Vale a pena ler tudo o que o João Rodrigues escreve. Mais um artigo no "i":
Pobreza e escolhas políticas
Os últimos dados do INE sobre os níveis de pobreza ilustram as consequências das escolhas políticas. Comecemos com as boas notícias. Registou-se um decréscimo dos níveis de pobreza entre os reformados. Mesmo assim, mais de um quinto vive na pobreza. O complemento solidário de idosos terá contribuído para os resultados positivos, mas modestos, num país onde cerca de 80% dos reformados da Segurança Social não ganham o equivalente ao salário mínimo. Passemos às más notícias. A taxa de pobreza aumentou entre os que trabalham e entre os que estão desempregados, o que faz com que globalmente se mantenha nos 18% em 2007, último ano do inquérito do INE.
Isto quer dizer que antes de a crise do capitalismo global fazer sentir todos os seus efeitos nefastos, os níveis de pobreza permaneciam elevados. Não se pode esperar que uma política social de generosidade limitada possa compensar a complacência face ao crescimento do desemprego e do trabalho precário, reflexo de um capitalismo cada vez mais medíocre em que não se toca. A crise estará à vista de todos nas próximas estatísticas da pobreza, agora que o desemprego roça os dois dígitos.
Ainda por cima, as alterações realizadas pelo governo em 2006, ancoradas numa política populista do "vai trabalhar malandro", reduziram a percentagem de desempregados com acesso ao subsídio. Isto atingiu sobretudo os trabalhadores precários, que auferem salários mais baixos e que são os primeiros a conhecer o desemprego. Hoje temos mais de duzentos mil desempregados sem qualquer apoio. Estas escolhas, por acção e omissão, são coerentes com um código do trabalho liberalizador e traduzem uma recusa política em fixar regras mais exigentes para os mais fortes. Regras que deveriam assegurar um maior equilíbrio nas relações laborais, favorecer a negociação colectiva centralizada e gerar incentivos para a modernização da estrutura produtiva e para o aumento das qualificações.

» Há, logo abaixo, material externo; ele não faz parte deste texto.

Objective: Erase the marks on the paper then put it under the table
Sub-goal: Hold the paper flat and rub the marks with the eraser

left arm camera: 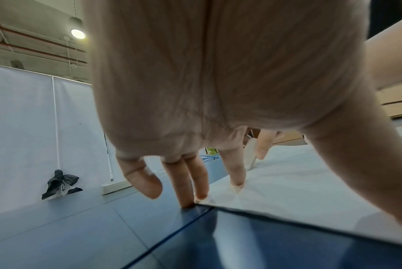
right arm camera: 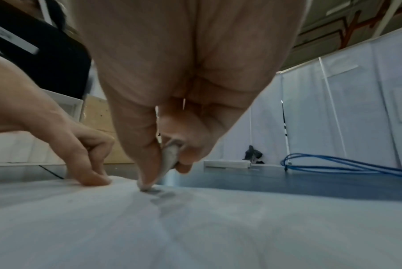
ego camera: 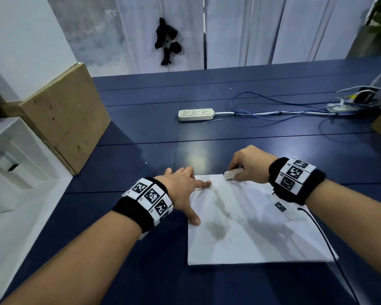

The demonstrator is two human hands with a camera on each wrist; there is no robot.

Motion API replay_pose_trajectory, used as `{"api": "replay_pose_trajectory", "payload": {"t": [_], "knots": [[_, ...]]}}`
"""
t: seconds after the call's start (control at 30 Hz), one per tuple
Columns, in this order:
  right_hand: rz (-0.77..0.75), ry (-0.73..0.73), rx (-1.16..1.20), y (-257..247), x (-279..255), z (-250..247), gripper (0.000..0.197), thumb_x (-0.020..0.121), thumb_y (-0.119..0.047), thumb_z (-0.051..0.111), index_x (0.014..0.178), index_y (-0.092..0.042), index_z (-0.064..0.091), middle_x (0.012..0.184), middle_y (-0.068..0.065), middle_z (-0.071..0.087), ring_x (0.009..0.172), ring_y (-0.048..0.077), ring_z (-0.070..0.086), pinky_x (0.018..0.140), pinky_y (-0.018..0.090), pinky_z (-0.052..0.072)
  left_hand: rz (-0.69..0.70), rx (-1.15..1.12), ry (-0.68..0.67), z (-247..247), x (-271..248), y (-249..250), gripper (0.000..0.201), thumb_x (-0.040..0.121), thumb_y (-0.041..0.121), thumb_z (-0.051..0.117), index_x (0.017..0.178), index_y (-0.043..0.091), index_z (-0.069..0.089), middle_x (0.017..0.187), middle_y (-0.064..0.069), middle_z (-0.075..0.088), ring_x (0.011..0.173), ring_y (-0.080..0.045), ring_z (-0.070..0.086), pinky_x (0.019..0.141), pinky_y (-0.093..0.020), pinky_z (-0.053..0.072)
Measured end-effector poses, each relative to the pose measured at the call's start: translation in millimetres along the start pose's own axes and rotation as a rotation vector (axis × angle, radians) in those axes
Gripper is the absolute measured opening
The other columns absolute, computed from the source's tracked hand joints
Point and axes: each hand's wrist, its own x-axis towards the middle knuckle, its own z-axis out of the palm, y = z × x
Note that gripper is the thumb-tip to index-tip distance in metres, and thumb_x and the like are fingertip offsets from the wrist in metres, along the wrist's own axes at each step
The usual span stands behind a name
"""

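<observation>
A white sheet of paper with grey smudged pencil marks lies on the dark blue table. My left hand presses spread, straight fingers on the paper's left edge and far left corner; its fingertips touch the sheet. My right hand pinches a white eraser at the paper's far edge. In the right wrist view the eraser is held between thumb and fingers, its tip down on the paper beside a grey mark.
A white power strip and blue cables lie farther back on the table. A cardboard box leans at the left edge. A thin black cord runs over the paper's right side.
</observation>
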Motion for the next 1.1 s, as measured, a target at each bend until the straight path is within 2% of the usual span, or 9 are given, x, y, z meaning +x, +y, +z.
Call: {"api": "replay_pose_trajectory", "payload": {"t": [0.13,0.27,0.4,0.5,0.6,0.73,0.87,1.03,1.1], "knots": [[-0.051,-0.106,0.032,0.5,-15.0,5.4,0.022,0.073,-0.034,0.073,0.094,-0.028,0.077,0.089,-0.008,0.072,0.073,0.010,0.060,0.073,0.029,0.053,-0.009,-0.002,-0.004,0.7,1.9,0.6,0.112,0.057,0.077,0.074,0.151,0.045,0.022,0.127,0.002,0.034,0.125,-0.019,0.034,0.107,-0.044,0.027],[-0.043,-0.225,0.083,-3.0,-20.1,2.8,0.028,0.065,-0.044,0.070,0.091,-0.035,0.075,0.082,-0.009,0.072,0.064,0.019,0.068,0.058,0.034,0.058,-0.021,0.011,-0.009,0.1,3.4,0.5,0.113,0.054,0.078,0.075,0.149,0.046,0.025,0.127,0.002,0.035,0.124,-0.019,0.036,0.103,-0.046,0.030],[0.013,-0.049,0.054,3.0,-1.9,-0.9,0.023,0.079,-0.022,0.071,0.101,-0.020,0.077,0.088,-0.006,0.069,0.060,0.008,0.058,0.042,0.007,0.041,-0.030,0.017,-0.021,-0.2,3.5,1.5,0.115,0.053,0.079,0.074,0.150,0.049,0.020,0.127,0.002,0.034,0.125,-0.020,0.036,0.102,-0.048,0.032],[-0.038,-0.067,0.040,1.8,-11.0,1.9,0.023,0.077,-0.025,0.072,0.100,-0.023,0.077,0.093,-0.006,0.071,0.066,0.007,0.055,0.052,0.009,0.042,-0.046,-0.014,-0.013,0.6,1.8,2.3,0.107,0.058,0.083,0.067,0.149,0.049,0.023,0.128,0.002,0.034,0.126,-0.020,0.035,0.104,-0.050,0.030],[-0.080,-0.238,0.086,-2.8,-27.3,4.1,0.026,0.069,-0.033,0.069,0.094,-0.030,0.076,0.089,-0.012,0.069,0.064,0.012,0.065,0.059,0.026,0.055,-0.047,-0.019,0.007,2.1,1.6,3.6,0.103,0.061,0.082,0.066,0.149,0.044,0.027,0.129,0.001,0.035,0.127,-0.021,0.036,0.105,-0.051,0.028],[-0.053,-0.155,0.041,-0.4,-13.8,3.2,0.023,0.074,-0.034,0.071,0.095,-0.027,0.076,0.085,-0.005,0.072,0.067,0.018,0.069,0.045,0.007,0.042,-0.047,-0.022,0.015,1.8,2.1,5.3,0.104,0.059,0.080,0.070,0.148,0.044,0.029,0.126,0.001,0.036,0.125,-0.021,0.036,0.104,-0.049,0.028],[0.000,-0.028,0.018,2.3,-2.8,1.0,0.021,0.079,-0.024,0.071,0.099,-0.020,0.077,0.089,-0.005,0.070,0.064,0.008,0.059,0.041,0.005,0.038,-0.041,0.014,0.013,1.4,1.6,7.0,0.105,0.060,0.081,0.067,0.149,0.046,0.024,0.126,0.000,0.036,0.124,-0.022,0.034,0.103,-0.050,0.027],[-0.095,-0.328,0.134,-2.9,-32.8,3.6,0.024,0.072,-0.032,0.072,0.095,-0.028,0.076,0.084,-0.004,0.072,0.057,0.019,0.067,0.046,0.014,0.047,-0.039,0.041,0.020,2.1,3.0,6.5,0.106,0.061,0.081,0.066,0.150,0.042,0.026,0.129,-0.002,0.037,0.123,-0.025,0.034,0.103,-0.051,0.027],[-0.095,-0.327,0.131,-3.3,-30.5,2.6,0.024,0.072,-0.031,0.073,0.096,-0.028,0.075,0.083,-0.001,0.073,0.054,0.019,0.068,0.047,0.016,0.049,-0.034,0.049,0.024,1.8,3.5,6.6,0.106,0.060,0.082,0.066,0.149,0.042,0.026,0.128,-0.002,0.037,0.123,-0.025,0.034,0.101,-0.049,0.028]]}}
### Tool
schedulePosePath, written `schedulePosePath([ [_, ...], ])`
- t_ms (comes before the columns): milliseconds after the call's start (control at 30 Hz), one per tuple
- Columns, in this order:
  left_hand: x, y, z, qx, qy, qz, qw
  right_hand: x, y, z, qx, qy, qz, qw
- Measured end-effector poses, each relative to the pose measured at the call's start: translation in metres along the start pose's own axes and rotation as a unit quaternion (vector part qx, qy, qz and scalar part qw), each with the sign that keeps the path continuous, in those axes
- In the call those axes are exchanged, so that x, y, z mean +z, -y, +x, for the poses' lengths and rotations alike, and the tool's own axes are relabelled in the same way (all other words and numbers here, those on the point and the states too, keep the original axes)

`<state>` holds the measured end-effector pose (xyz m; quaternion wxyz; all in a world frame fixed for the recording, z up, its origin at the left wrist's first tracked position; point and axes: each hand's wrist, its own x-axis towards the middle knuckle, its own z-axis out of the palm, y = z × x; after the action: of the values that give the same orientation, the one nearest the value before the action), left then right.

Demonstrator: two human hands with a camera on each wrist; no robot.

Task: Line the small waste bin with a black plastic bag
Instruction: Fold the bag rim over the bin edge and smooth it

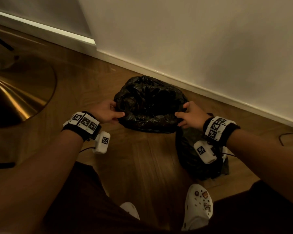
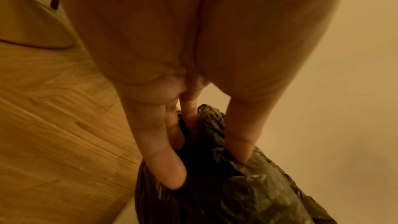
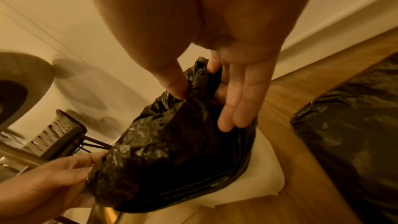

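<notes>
A black plastic bag [image 1: 149, 105] is spread open over the small waste bin by the wall, its mouth facing up. In the head view the bag hides the bin; the right wrist view shows the white bin [image 3: 264, 183] under the bag [image 3: 172, 151]. My left hand [image 1: 112, 112] pinches the bag's left rim, thumb on top and fingers outside [image 2: 170, 168]. My right hand [image 1: 184, 114] pinches the right rim between thumb and forefinger [image 3: 198, 89], the other fingers straight along the bag's side.
A second, filled black bag [image 1: 198, 159] lies on the wooden floor under my right wrist. A brass-coloured round base [image 1: 15, 95] stands at the left. The wall and white skirting board [image 1: 209, 92] run just behind the bin. My feet in white clogs [image 1: 198, 206] are below.
</notes>
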<state>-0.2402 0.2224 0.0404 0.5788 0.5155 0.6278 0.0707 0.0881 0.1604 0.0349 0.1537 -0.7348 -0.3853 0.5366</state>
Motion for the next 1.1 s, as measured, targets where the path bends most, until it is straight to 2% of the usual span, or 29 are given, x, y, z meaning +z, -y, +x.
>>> schedulePosePath([
  [133,0.001,-0.001,0.004,0.007,0.002,-0.042,0.999,0.006,0.001,0.002,-0.012,0.002,0.029,0.999],
  [433,-0.006,0.0,0.009,0.017,-0.014,-0.045,0.999,0.013,0.0,0.004,-0.016,-0.017,0.06,0.998],
  [667,-0.013,-0.007,0.009,0.045,-0.056,0.029,0.997,0.019,0.004,0.006,-0.015,-0.01,0.099,0.995],
  [767,-0.018,-0.008,0.011,0.053,-0.053,0.049,0.996,0.021,0.008,0.008,-0.015,-0.009,0.087,0.996],
  [933,-0.033,-0.011,0.012,0.068,-0.055,0.064,0.994,0.025,0.029,0.008,-0.018,-0.01,0.08,0.997],
  [1100,-0.075,-0.012,0.011,0.084,-0.076,0.044,0.993,0.038,0.072,0.006,-0.033,-0.014,0.082,0.996],
])
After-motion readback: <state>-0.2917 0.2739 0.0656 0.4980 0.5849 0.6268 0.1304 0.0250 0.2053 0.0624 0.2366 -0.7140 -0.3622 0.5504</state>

As políticas públicas devem enviar um sinal claro aos sectores mais retrógrados do patronato: não podem continuar a sobreviver e prosperar através da transferência sistemática de custos e de riscos para os trabalhadores sob a forma de salários de pobreza ou da insegurança da precariedade. Esta estrutura económica é uma máquina de gerar pobreza. Repartir melhor direitos e obrigações pode ajudar a destruir esta máquina. No entanto, propostas sensatas, facilitando o acesso ao subsídio de desemprego ou limitando severamente o alcance e a duração dos contratos a prazo, foram recusadas pelo PS. Recusas que não ajudam a combater a pobreza.